Read through the listing, and wherever a line holds the word "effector", return it.

INFORMATION SUPPLIED.
• • • • •

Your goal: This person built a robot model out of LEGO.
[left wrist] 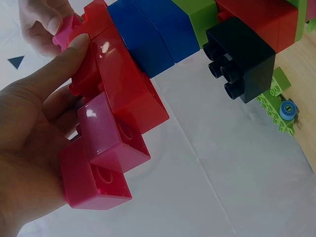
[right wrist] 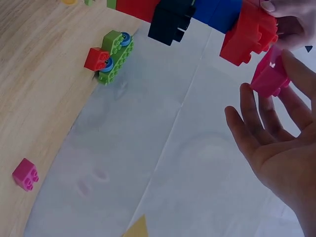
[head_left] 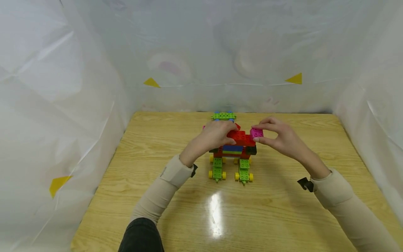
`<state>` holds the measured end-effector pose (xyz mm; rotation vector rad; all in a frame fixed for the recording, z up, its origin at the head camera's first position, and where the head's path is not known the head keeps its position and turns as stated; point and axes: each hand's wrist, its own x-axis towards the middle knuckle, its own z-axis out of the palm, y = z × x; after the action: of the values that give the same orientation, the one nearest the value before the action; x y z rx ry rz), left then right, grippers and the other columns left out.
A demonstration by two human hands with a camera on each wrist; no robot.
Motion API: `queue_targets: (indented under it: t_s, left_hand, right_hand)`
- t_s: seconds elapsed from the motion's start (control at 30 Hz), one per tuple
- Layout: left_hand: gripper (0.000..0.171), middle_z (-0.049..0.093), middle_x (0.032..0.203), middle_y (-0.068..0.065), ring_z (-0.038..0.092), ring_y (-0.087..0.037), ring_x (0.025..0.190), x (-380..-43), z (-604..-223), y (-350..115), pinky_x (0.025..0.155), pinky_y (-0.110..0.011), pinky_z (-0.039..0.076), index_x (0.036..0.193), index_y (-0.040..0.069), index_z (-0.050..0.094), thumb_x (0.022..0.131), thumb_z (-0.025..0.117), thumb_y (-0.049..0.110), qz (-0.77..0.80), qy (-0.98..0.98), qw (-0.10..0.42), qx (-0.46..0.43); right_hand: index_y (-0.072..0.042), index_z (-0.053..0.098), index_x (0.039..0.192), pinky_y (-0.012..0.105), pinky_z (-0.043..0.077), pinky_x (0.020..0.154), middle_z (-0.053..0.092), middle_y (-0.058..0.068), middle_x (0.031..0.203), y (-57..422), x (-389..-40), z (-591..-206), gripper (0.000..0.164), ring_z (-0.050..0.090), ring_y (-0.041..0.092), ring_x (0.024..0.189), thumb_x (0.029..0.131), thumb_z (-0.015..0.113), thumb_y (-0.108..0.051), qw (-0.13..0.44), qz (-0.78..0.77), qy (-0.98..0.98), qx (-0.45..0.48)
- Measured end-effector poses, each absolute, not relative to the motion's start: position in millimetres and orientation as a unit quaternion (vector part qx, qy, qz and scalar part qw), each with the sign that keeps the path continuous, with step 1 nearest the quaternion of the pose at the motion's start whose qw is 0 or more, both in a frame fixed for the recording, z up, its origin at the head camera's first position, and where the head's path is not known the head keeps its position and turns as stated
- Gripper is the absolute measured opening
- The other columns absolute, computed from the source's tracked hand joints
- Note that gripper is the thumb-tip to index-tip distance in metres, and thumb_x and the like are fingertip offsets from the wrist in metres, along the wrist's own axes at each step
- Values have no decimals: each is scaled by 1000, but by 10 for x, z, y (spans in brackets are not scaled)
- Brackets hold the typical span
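A toy brick structure stands on green wheeled bases (head_left: pixel 244 169) with yellow wheels. It has blue bricks (left wrist: pixel 148 37), a black brick (left wrist: pixel 240 59) and a row of red bricks (head_left: pixel 240 137) across the top. My left hand (head_left: pixel 214 134) grips the red bricks, thumb on the near side. Beside its palm, pink bricks (left wrist: pixel 111 131) are attached at that end of the row. My right hand (head_left: pixel 281 138) pinches a pink brick (head_left: pixel 256 133) between thumb and fingers, at the right end of the red row. Whether it is joined there, I cannot tell.
A green wheeled base with blue wheels (head_left: pixel 223 116) sits at the table's back edge, a red brick (right wrist: pixel 96 59) by it. A loose pink brick (right wrist: pixel 24 174) lies near the edge. White sheeting (head_left: pixel 220 52) with yellow triangles surrounds the wooden table (head_left: pixel 151 140).
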<state>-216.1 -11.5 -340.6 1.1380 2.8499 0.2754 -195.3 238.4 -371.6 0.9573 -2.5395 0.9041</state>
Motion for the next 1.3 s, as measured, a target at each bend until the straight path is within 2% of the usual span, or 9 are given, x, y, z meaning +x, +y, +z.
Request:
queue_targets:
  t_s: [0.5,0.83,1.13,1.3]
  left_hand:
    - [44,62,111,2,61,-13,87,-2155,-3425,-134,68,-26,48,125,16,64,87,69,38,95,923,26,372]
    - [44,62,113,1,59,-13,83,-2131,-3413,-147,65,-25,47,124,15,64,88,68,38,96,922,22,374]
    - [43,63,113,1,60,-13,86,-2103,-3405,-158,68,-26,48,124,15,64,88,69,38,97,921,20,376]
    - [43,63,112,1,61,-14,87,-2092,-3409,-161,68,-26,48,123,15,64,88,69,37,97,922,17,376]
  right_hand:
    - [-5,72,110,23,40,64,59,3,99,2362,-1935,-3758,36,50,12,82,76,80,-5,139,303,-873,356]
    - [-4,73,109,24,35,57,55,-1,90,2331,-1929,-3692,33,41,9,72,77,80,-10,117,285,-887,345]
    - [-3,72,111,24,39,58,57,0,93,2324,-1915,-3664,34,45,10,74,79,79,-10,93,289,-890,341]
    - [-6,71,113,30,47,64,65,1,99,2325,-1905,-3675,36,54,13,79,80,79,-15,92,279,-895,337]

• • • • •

EXPECTED ANSWER.
`<state>` holds the measured end-effector pose (xyz mm; rotation vector rad; all in a frame fixed for the recording, z up, its origin at the head camera's first position, and where the head's path is not known the head keeps its position and turns as stated; point and axes: each hand's wrist, its own x-axis towards the middle knuckle, its own z-axis out of the palm, y = z × x; after the action: of the values that give the same orientation, the one nearest the value before the action; x y z rx ry rz), left then right, grippers and the other columns left out.
- Measured end-effector poses, each absolute, not relative to the motion's start: position in millimetres and orientation as a unit quaternion (vector part qx, qy, qz and scalar part qw), each with the sign that keeps the path continuous, with step 1 nearest the quaternion of the pose at the motion's start whose qw is 0 or more, both in a frame fixed for the recording, z up, its origin at the head camera's first position, and where the head's path is not known the head keeps its position and turns as stated

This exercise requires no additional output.